(Extracted records)
□ □ □

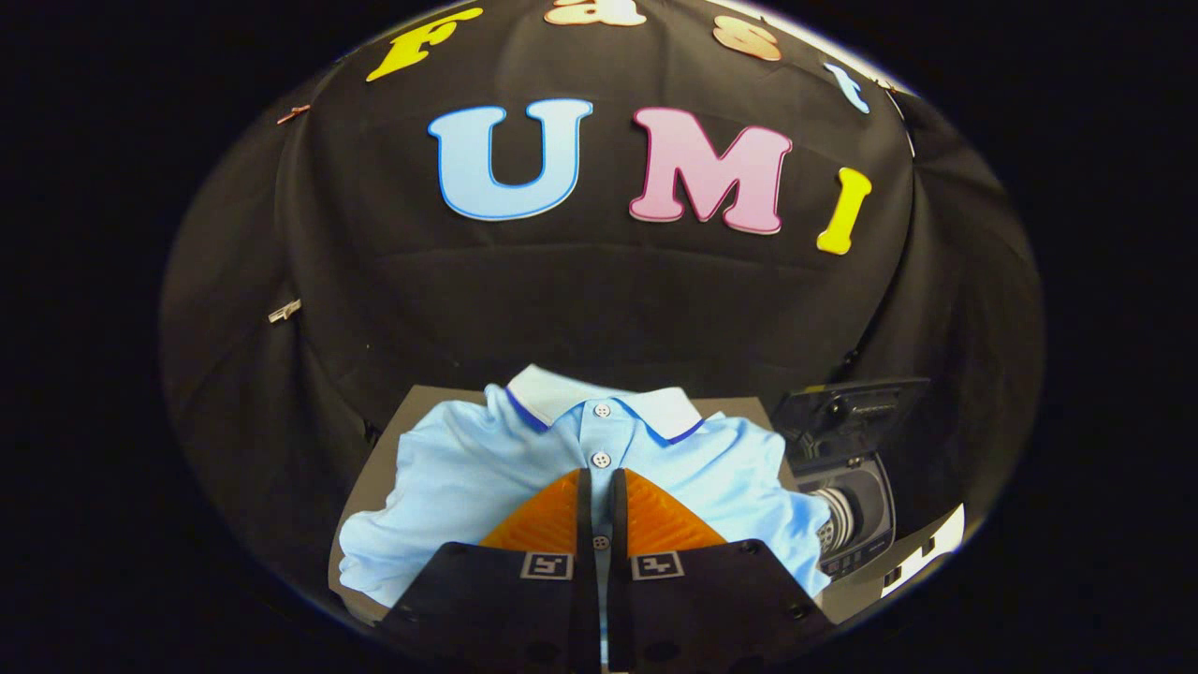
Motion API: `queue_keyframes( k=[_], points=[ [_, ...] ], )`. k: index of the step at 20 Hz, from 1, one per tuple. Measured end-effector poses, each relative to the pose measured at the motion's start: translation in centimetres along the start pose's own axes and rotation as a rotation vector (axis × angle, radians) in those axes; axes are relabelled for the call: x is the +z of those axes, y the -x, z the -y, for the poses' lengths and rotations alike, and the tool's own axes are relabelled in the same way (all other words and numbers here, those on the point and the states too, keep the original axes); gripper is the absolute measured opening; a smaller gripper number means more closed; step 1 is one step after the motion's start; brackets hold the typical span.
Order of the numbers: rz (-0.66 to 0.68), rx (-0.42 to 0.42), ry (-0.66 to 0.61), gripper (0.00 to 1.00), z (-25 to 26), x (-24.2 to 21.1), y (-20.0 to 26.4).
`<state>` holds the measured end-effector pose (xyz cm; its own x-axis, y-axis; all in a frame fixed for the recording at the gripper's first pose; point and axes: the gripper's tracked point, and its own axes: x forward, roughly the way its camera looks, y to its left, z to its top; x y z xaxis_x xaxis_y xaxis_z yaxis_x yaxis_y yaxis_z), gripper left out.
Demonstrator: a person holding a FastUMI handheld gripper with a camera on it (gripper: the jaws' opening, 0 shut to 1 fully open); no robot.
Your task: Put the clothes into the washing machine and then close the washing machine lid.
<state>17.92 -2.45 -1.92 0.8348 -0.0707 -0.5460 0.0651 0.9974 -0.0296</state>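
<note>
Gripper (601,487): its two fingers stand almost together, a thin gap between them, over the button placket of the shirt; whether they pinch any cloth cannot be told.
Finger markings: a small square black-and-white marker sits on the base of each finger; no words on them.
Polo shirt (468,468): light blue, white collar with a dark blue edge, lying spread on the table under and ahead of the fingers, collar pointing away.
Buttons (601,459): three show along the placket, one just beyond the fingertips, one in the gap between the fingers.
Table (360,510): grey-brown top, its edge showing beside the sleeve.
Washing machine (847,487): small, dark, just beside the shirt, lid raised, drum opening visible.
Writing on machine: too small to read.
</note>
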Motion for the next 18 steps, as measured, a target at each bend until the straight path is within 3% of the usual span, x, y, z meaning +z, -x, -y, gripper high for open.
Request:
queue_keyframes(
  k=[11,18],
  points=[
    [-0.022,0.038,0.007,0.05,-0.5,0.1,0.5],
    [0.092,0.064,-0.070,0.05,-0.4,2.1,0.7]
  ],
)
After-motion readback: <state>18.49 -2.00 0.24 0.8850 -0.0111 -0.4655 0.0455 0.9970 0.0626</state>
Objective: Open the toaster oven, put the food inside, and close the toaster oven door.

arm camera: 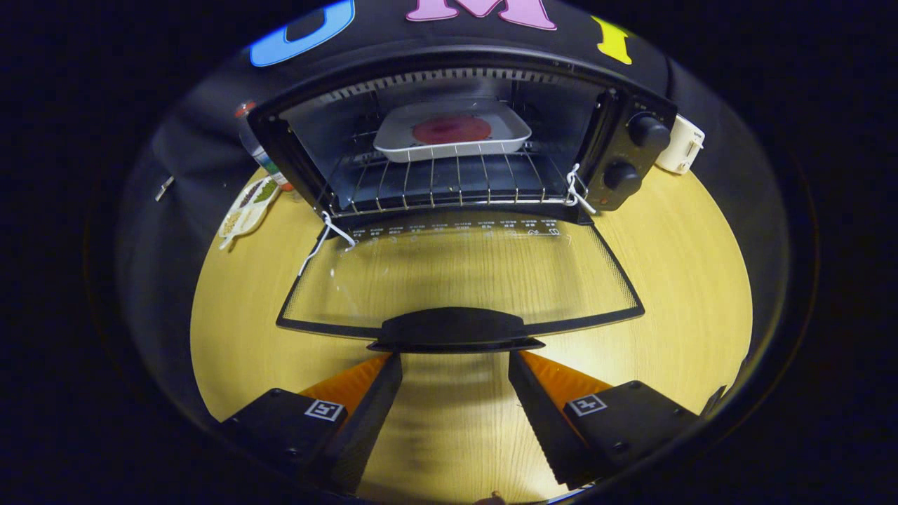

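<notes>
Partly, door handle [454, 330] hides fingers' [379, 393] tips, open.

Tongs [454, 358] agape, seemingly just under handle [454, 330] of lowered oven door [456, 273]

I work in a recording booth that is arranged like a small kitchen corner. A black cloth wall [175, 203] closes the back. In the middle of the frame a toaster oven [463, 140] stands on a round wooden table [673, 280]. At the upper left a bottle [254, 144] stands, and at the upper right a white appliance [679, 145].
</notes>
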### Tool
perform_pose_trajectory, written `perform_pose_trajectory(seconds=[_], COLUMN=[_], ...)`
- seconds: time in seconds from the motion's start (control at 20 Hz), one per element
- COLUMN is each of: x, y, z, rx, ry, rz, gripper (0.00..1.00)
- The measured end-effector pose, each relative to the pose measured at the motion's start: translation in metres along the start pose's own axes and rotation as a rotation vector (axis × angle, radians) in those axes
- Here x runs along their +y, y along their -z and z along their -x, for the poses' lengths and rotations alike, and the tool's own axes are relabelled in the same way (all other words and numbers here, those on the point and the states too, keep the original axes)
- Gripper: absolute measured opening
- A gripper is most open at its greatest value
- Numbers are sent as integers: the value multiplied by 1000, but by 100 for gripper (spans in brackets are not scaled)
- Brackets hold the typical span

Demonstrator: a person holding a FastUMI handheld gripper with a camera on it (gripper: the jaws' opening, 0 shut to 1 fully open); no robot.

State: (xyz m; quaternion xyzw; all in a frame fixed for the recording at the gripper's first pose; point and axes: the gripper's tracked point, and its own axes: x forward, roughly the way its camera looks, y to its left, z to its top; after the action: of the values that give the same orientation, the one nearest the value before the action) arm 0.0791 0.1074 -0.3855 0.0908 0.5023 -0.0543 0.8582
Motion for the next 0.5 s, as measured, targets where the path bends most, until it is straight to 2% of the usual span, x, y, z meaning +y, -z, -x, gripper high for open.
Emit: perform_pose_trajectory(seconds=[0.35, 0.5], x=[11, 9], y=[-43, -77], z=[26, 32], rx=[-85, -144], ry=[-46, -53], rz=[-18, -38], gripper=[99, 99])
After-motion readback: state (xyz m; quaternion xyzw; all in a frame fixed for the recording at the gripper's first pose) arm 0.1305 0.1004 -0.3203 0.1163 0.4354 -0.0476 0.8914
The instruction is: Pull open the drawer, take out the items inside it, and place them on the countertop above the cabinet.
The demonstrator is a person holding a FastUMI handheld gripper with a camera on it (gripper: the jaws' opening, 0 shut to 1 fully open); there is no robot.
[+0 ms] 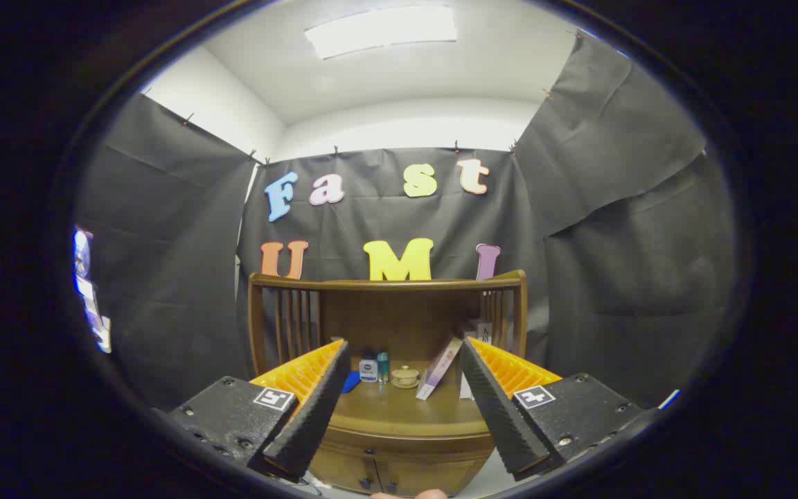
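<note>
No word or number is legible to me. My gripper [404, 345], its fingers spread wide with nothing between them, bears two square black-and-white signs: the left marker [274, 398] at the lower left of the frame and the right marker [534, 396] at the lower right. Print on the small bottle [368, 368] and the leaning box [438, 369], lower centre, is too small to read.

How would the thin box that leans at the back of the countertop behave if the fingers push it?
The thin box stands tilted, so a push would probably tip it flat. It looks like light cardboard, so it may slide easily on the smooth wooden countertop. The gripper is open, its fingers well short of it.
</note>
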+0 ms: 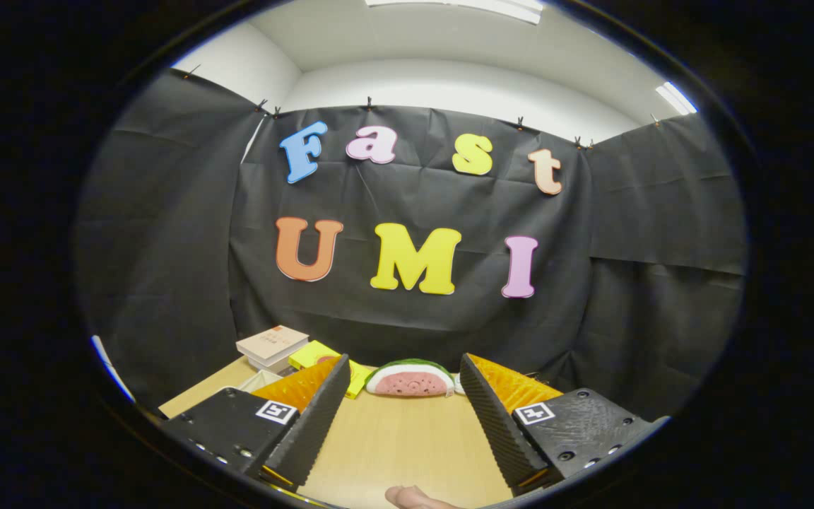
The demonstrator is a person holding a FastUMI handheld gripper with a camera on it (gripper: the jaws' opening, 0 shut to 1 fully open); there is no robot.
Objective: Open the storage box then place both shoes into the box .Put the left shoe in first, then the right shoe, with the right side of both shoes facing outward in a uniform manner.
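Gripper [403, 385] was held level above a wooden table [400, 445], its jaws spread wide with nothing between them but bare tabletop. Fingers [308, 424] pointed toward the booth's black cloth wall [414, 318]. Beyond the fingertips, at the table's far edge against the cloth, lay a watermelon-slice toy [410, 378], roughly centred between the two fingers. Further toward the left finger, partly hidden behind it, sat a yellow box [315, 353], and beyond that a stack of books [273, 346] near the table's far left corner. A fingertip [414, 498] of the person showed at the near edge of the table, between the finger bases. Neither shoes nor storage box could be located on the visible tabletop.
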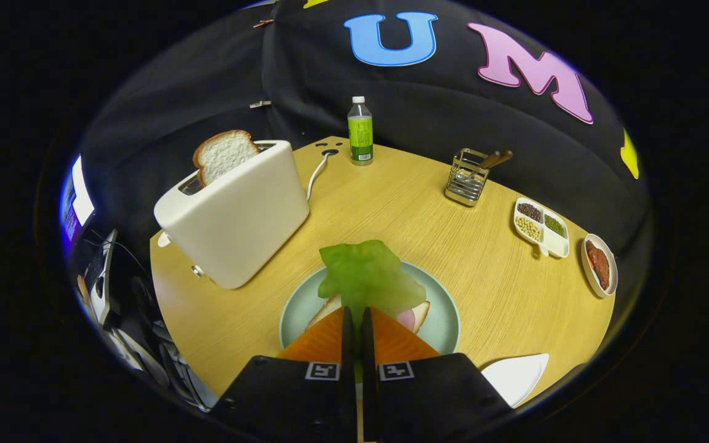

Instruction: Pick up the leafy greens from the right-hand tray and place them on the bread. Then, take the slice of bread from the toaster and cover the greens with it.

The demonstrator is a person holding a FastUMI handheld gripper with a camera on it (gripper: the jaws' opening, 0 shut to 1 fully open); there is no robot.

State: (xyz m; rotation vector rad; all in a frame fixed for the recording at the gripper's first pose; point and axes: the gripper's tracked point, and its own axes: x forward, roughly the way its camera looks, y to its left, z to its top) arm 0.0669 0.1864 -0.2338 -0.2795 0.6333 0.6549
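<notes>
Tongs (356, 314), meaning the gripper's two fingers, are pinched almost together on the lower edge of the greens (368, 277), both pressing on the leaf. That leaf hangs over the plate (447, 314), covering most of the bread (325, 309) that lies there with a pink slice (408, 319) showing at its right side; whether the leaf rests on the bread or is held just above it cannot be told.

Largest of all is the round wooden table (391, 203). On it, beyond and to the left of the fingers, stands the toaster (237, 215), with a slice of bread (224, 154) sticking up from its slot and a cord (316, 172) running from behind it. Further back stands a bottle (360, 130). To the right are a wire caddy (466, 177), then a divided dish of beans (541, 226), then a small dish with something red-brown (599, 264). A white tray (517, 376) lies just right of the gripper.
</notes>
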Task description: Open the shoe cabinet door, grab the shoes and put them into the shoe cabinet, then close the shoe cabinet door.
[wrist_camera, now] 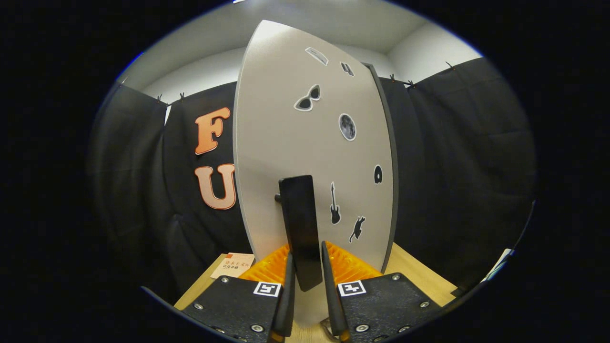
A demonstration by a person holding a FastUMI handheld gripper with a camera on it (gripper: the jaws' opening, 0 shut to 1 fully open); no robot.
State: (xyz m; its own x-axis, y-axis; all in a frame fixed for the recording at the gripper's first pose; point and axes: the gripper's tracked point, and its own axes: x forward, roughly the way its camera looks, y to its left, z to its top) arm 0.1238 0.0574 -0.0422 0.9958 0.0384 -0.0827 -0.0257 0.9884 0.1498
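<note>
Door-opening step: gripper jaws nipped on handle of door, seemingly firm. Next: swing toward 9 o'clock.

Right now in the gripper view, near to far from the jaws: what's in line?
Gripper, jaws either side of the black flat door handle → grey sticker-covered shoe cabinet door → black cloth booth wall → white room wall.

Pale grey shoe cabinet door stands upright, dotted with stickers; its dark handle sits between the hand-held gripper fingers.
</note>
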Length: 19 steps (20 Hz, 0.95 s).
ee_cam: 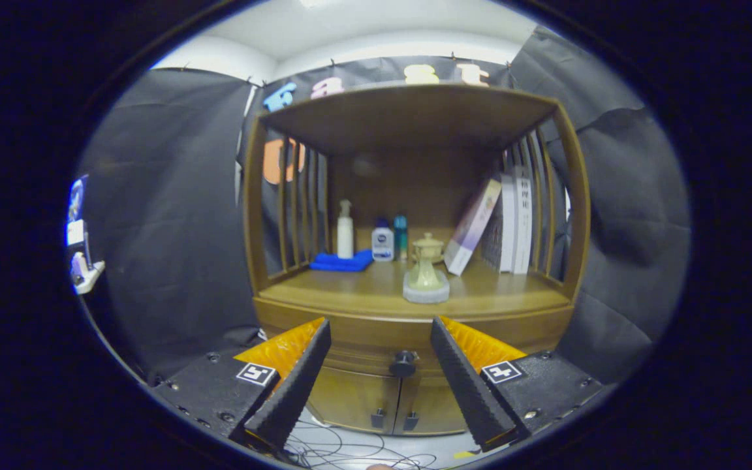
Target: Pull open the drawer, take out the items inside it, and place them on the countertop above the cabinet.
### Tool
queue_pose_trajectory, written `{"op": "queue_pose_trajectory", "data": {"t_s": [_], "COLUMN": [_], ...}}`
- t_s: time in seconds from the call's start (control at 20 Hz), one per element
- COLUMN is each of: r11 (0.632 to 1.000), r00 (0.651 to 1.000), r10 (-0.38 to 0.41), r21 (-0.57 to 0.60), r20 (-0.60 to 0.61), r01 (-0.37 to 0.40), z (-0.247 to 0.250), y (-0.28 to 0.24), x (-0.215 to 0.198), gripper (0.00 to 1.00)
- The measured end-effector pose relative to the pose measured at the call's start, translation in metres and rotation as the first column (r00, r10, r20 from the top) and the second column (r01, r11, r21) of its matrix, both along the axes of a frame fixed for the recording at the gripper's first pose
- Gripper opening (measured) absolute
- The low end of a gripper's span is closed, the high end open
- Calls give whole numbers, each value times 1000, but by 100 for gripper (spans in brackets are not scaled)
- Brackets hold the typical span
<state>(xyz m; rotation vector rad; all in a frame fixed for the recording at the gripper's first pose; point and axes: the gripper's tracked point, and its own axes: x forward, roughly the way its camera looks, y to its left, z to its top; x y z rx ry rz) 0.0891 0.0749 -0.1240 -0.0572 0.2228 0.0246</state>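
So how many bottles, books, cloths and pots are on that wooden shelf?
Bottles: 3 (white pump bottle, white bottle, teal bottle)
Books: 3 (leaning book, upright books)
Blue cloth: 1
Lidded pot: 1
Total: 8

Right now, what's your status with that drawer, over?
Hand-held gripper open, empty. Drawer shut, its knob just ahead between the fingers. Path to knob clear.
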Motion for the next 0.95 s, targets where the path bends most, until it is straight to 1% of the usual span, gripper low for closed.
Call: {"op": "queue_pose_trajectory", "data": {"t_s": [0.2, 0.35, 0.5, 0.75, 0.95], "r11": [999, 998, 997, 996, 996], "r00": [997, 995, 994, 986, 980], "r10": [39, 55, 69, 85, 68], "r21": [-4, 15, 28, 28, 38], "r20": [60, 84, 90, 145, 185], "r01": [-39, -56, -72, -90, -77], "z": [61, 87, 106, 123, 125], "y": [-19, -34, -48, -68, -89], "x": [-53, -83, -111, -156, -169], "gripper": [100, 100, 100, 99, 99]}}
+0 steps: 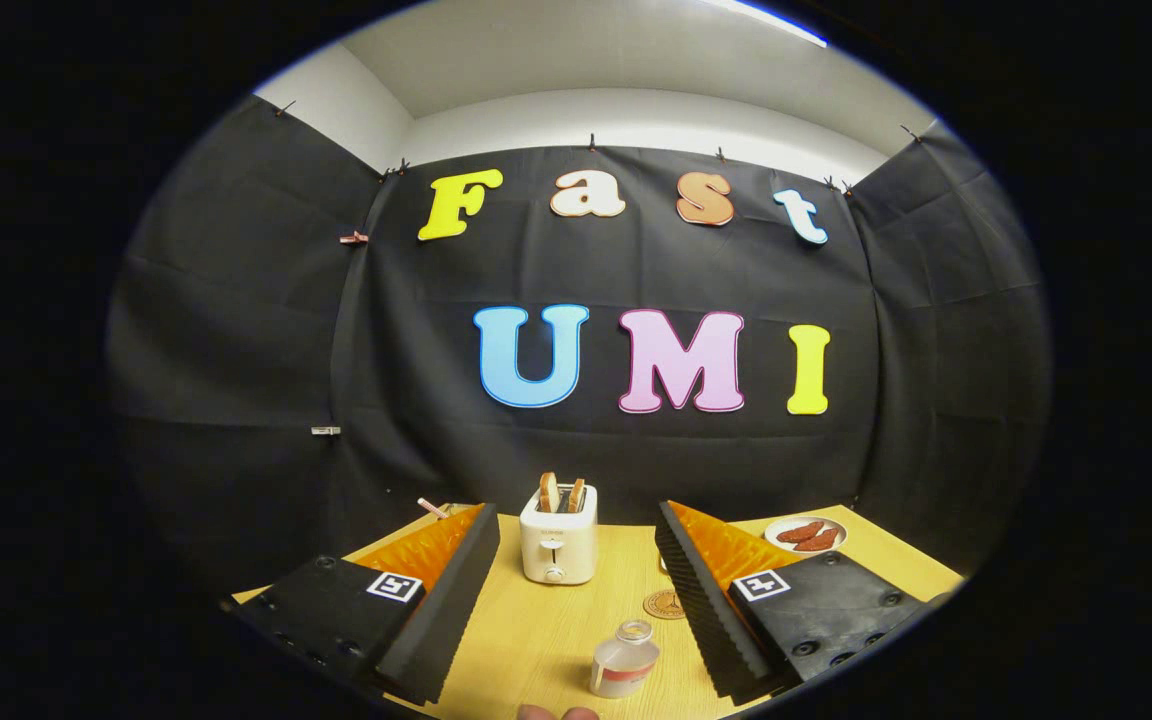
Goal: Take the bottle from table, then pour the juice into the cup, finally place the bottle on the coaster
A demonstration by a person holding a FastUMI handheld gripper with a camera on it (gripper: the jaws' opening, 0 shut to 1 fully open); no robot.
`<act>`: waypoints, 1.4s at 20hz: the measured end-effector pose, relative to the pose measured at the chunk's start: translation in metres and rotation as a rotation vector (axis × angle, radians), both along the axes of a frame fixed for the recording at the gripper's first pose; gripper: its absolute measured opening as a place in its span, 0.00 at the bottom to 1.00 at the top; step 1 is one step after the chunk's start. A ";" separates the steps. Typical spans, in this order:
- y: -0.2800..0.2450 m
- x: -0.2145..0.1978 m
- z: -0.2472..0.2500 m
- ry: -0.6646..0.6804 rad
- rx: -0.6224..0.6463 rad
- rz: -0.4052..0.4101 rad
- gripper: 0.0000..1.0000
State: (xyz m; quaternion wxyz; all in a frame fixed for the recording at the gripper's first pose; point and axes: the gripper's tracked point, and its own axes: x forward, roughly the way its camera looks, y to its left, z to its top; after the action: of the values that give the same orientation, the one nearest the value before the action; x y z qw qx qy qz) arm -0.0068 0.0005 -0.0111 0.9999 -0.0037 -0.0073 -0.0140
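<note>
A white toaster (pixel 558 544) stands at the centre of the wooden table (pixel 526 630), low in the frame, with two slices of toast (pixel 561 494) poking up from its slots. Further right, near the table's far corner, sits a plate (pixel 805 534) of sausages (pixel 808 536).

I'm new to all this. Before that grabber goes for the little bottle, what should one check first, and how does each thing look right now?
1. Fingers spread wide enough to take the bottle: ok. The gripper is open and holds nothing.
2. Bottle standing and reachable: ok. It is upright on the table, between the fingers, near their base.
3. Bottle cap off for pouring: cannot tell.
4. Coaster free to receive the bottle: ok. Nothing lies on it; it sits beyond the bottle, beside the toaster.
5. Cup located: cannot tell.
6. Toaster out of the way: ok, it stands well beyond the bottle.
</note>
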 end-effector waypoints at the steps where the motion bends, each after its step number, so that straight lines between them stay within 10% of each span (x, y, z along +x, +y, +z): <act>1: 0.001 0.000 0.001 -0.012 0.005 0.005 0.97; 28: -0.050 0.005 -0.236 0.064 0.004 -0.145 0.99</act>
State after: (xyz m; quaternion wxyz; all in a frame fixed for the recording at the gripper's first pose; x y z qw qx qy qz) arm -0.0018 -0.0498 -0.2471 0.9960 -0.0027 0.0251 -0.0863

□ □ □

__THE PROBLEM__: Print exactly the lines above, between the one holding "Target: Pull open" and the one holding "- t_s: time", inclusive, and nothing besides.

__YOUR RESPONSE__:
Target: Pull open the drawer, take out the items inside it, and place them on the countertop above the cabinet.
### Tool
queue_pose_trajectory, written `{"op": "queue_pose_trajectory", "data": {"t_s": [_], "COLUMN": [_], ...}}`
- t_s: time in seconds from the call's start (control at 20 Hz), one per element

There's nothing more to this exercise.